In other words, that pious little phrase we Christians are so fond of is often pure pagan fatalism! The idea that the gods (or--in our case--God) control(s) everything, and we have no say in anything. But our Father has made it quite clear that he allows Himself to be influenced by the requests of his children.

And, from the people whom God approves in scripture, we can deduce that our Father prefers the offspring who whine, argue--and even wrestle--with Him over those who don't ask for anything at all.

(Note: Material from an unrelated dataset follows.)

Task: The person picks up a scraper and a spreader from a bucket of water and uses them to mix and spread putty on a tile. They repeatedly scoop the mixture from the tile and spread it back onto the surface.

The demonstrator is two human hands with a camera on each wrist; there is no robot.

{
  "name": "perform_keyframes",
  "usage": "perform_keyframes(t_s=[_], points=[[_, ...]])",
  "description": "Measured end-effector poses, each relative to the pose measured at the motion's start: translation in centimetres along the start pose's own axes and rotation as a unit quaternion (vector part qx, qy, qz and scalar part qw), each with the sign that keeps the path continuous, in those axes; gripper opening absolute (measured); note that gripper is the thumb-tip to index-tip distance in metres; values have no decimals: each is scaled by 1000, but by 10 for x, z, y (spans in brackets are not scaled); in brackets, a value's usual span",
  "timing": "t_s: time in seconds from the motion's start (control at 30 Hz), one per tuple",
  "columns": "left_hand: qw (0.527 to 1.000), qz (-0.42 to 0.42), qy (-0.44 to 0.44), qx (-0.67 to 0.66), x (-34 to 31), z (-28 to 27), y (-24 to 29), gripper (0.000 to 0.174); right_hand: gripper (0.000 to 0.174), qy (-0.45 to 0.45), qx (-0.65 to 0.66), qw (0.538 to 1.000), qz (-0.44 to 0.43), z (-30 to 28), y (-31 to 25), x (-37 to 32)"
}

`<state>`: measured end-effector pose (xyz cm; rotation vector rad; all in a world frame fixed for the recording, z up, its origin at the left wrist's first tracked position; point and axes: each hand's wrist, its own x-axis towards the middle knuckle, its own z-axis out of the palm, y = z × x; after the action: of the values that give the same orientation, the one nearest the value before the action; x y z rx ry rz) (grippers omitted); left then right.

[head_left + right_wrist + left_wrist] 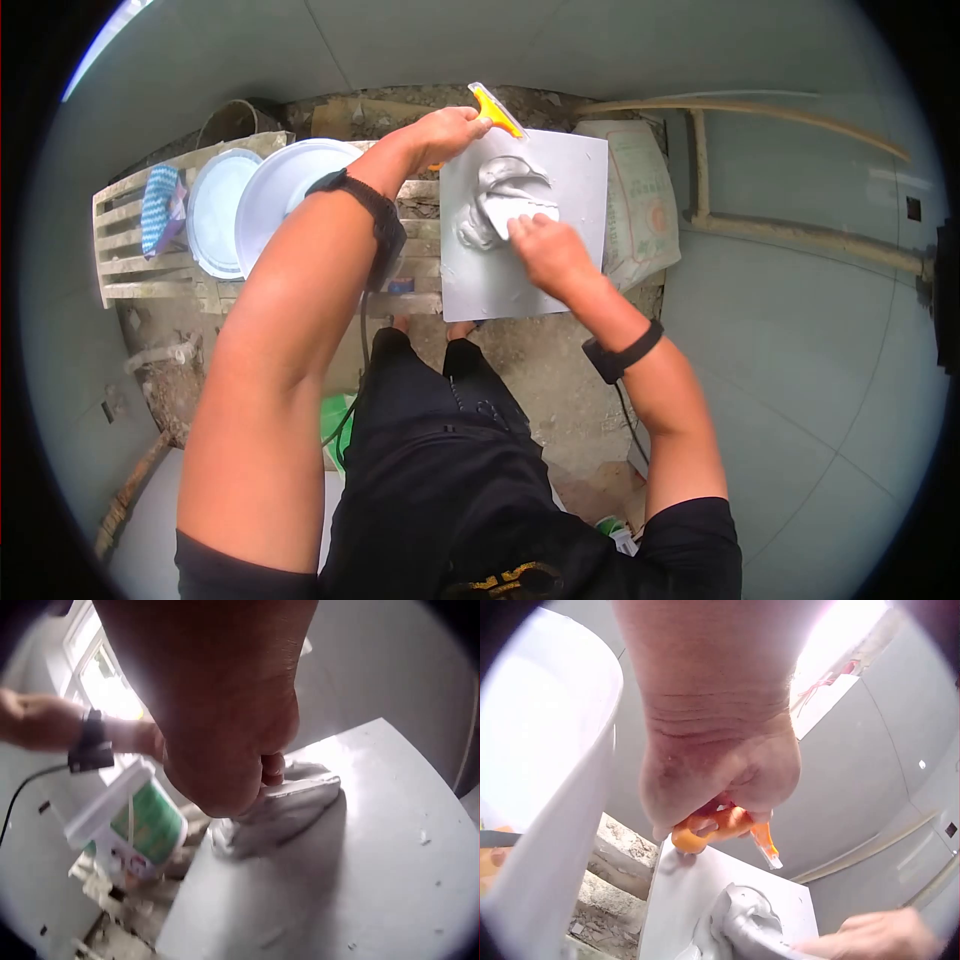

His main complaint about the Israelites wasn't their demanding too much, after all. 

On the contrary, He deplored the fact that they always addressed their petitions to false gods and ignored the true One until they got into serious trouble. But the sad fact is that, as Thielicke points out in How the World Began, "when God is not the first, the primary thing in our life, he vanishes altogether." 

We may not literally bow down to golden images these days. But we are often much too preoccupied with what this world considers important:  money, power, prestige.  When affording those things all of our energy and attention, we may even neglect our earthly parents. But they are usually the first people we run to when we want comforting. Just as we reluctantly slink back to God when nothing else proves ultimately satisfying. 

Of course, parents can frequently annoy us like no one else can too. They know our weaknesses much too well.  And, in defense against that knowledge, we claim that those weaknesses can be attributed to all that they denied us! We frequently find God frustrating too, because we can’t understand why He deprives us of certain things that He must know full well we need. 

I plagued my earthly father for a horse for years before I finally got one. But he realized that I would first have to be mature enough to look after such an animal.

That’s the reason God sometimes makes us wait too. Because we just aren’t ready. Or what we want may be something that will never be right for us. 

A good father always tries to prevent his children from getting hurt any more than necessary. Some difficulties are necessary to our growth process, but some we plunge ourselves into from sheer folly. I can heartily agree with country singer Garth Brooks' assertion that "some of God's greatest gifts are unanswered prayers." 

Fortunately, as Jeff Foxworthy, writing about kids in Parade Magazine, points out, “You cannot not love them. . .And I kind of think that’s how God looks at us, like, “Oh, good grief, you’re so stupid, you’re driving me crazy, but I still love you.”

Just as we mistakenly consider his silences to be indifference, we sometimes don’t correctly interpret the replies he does make either. When Corrie Ten Boom and her sister Betsie were imprisoned by the Nazis in Ravensbruck Concentration Camp, Betsie said that God had promised her both of them would be free by the New Year. They were, but Betsie’s freedom was that she had gone home to God by then. A much greater freedom than the one she had requested.

Years ago I read a very old book called The Practice of the Presence of God. Although I can't remember much about the content now, the title says it all. We need to practice reminding ourselves of God's presence, in hopes that we can one day speak to Him as easily and naturally as we do to our other loved ones. 

Is that fully possible in this world? I don't know. But it's a lovely goal. And, as heaven will mean constant contact with God, we had better learn to start liking that conversation now!